* **ASSIGNMENT**
Going from the line that contains "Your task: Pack" to the last line of the material below, repeat every line exactly.

* **SUPPLIED INFORMATION**
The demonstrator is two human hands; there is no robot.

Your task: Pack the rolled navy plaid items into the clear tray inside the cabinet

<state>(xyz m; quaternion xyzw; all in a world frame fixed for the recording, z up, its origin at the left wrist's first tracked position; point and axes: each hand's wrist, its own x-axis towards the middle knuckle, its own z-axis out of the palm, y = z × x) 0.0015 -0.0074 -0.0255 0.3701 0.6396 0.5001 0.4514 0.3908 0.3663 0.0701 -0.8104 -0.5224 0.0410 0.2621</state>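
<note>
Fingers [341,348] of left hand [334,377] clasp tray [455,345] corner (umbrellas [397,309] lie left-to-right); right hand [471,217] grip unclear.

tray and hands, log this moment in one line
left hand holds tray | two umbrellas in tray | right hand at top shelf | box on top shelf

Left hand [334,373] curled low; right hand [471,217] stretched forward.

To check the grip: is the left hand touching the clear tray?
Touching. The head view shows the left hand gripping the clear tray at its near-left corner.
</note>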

* **EXERCISE RESPONSE**
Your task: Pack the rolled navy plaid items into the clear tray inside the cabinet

<state>(xyz m; quaternion xyzw; all in a world frame fixed for the recording, z up, its origin at the left wrist's first tracked position; point and axes: each hand's wrist, its own x-axis towards the middle knuckle, its own z-axis out of the palm, y = z × x) 0.0015 -0.0074 -0.0255 0.3701 0.6396 0.5001 0.4514 0.3908 0.3663 0.0701 -0.8104 -0.5224 0.0410 0.2621</state>
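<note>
Fingers [341,348] of left hand [334,377] clasp tray [455,345] corner (umbrellas [397,309] lie left-to-right); right hand [471,217] grip unclear.

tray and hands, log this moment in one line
left hand holds tray | two umbrellas in tray | right hand at top shelf | box on top shelf

Left hand [334,373] curled low; right hand [471,217] stretched forward.

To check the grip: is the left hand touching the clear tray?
Touching. The head view shows the left hand gripping the clear tray at its near-left corner.
</note>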

This finishes the output.